Equipamentos médicos.

Como se alguém tivesse sido retirado às pressas.

Ele passou para a segunda.

IS-02.

Mais sinais.

Mais sensores.

Mais registros apagados.

Ele começou a respirar mais rápido.

“Isso não é uma clínica…” ele disse.

Na terceira porta, algo diferente.

IS-03.

A luz interna estava acesa.

Ele se aproximou lentamente.

E olhou.

Leitos.

Três.

Mas apenas dois vazios.

O terceiro tinha fios conectados ainda ativos.

Um monitor apagado… mas ligado em standby.

Ricardo franziu a testa.

“Tem alguém aqui…”

Naquele momento, um alarme discreto soou no corredor.

Não alto.

Controlado.

Como se fosse interno.

Uma voz feminina automatizada ecoou:

“ATIVAÇÃO NÃO AUTORIZADA NO SETOR IS”

Portas começaram a travar automaticamente.

Ricardo virou-se.

“Ei!

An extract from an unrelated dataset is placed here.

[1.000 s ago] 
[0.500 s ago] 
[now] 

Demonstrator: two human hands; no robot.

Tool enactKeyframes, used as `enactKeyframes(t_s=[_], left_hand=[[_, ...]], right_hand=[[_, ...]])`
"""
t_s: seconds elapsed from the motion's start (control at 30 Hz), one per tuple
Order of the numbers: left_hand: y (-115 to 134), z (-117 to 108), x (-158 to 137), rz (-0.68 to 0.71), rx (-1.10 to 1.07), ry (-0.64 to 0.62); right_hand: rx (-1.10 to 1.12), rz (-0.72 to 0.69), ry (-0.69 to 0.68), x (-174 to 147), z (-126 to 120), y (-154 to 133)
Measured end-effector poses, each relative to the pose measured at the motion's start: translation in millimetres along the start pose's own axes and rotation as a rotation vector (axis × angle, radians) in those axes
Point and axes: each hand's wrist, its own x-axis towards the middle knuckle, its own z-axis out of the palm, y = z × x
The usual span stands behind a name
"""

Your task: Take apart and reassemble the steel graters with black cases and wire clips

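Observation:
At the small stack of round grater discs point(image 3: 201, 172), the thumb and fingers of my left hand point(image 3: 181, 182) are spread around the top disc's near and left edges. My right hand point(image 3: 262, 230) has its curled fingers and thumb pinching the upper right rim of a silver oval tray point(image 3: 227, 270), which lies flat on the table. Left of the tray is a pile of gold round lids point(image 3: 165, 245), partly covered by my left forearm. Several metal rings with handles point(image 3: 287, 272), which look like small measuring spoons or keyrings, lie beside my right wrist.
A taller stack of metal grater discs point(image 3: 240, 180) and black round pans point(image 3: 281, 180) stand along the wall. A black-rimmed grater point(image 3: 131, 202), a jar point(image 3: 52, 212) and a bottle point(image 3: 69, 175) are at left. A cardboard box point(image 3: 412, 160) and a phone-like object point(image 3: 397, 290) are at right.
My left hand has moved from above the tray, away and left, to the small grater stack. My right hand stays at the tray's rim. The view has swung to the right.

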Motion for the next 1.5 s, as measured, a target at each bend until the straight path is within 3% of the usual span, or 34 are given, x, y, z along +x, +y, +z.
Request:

O que está acontecendo?”

No andar superior da clínica, médicos começaram a se mover rapidamente.

“Travar o subsolo!” alguém gritou.

Outro respondeu:

“Já está tarde.”

Ricardo tentou voltar ao elevador.

Bloqueado.

Tentou a escada.

Fechada por segurança eletrônica.

Ele respirou forte.

“Eles sabiam que alguém viria…”

No corredor IS, as luzes começaram a piscar.

IS-03 começou a emitir som baixo.

Um bip irregular.

O monitor interno acendeu sozinho.

Ricardo se aproximou.

“Isso não está desligado…”

Ele olhou para a tela.

E viu uma linha de dados aparecer lentamente.

IDENTIFICAÇÃO:

ISABELA VASCONCELOS

STATUS:

ATIVA

Ricardo congelou.

“Não…”

Ele deu um passo para trás.

Mas o sistema continuou atualizando sozinho.

Frequência cardíaca instável.

Resposta neurológica parcial.

E um último campo começou a carregar.

“LOCALIZAÇÃO DO SUJEITO: PRESENTE NO SETOR”

Ele virou lentamente o rosto para a porta IS-03.

O vidro escuro agora refletia apenas ele.

Mas atrás do vidro…

algo pareceu se mover levemente dentro do quarto que não deveria ter ninguém ativo há muito tempo.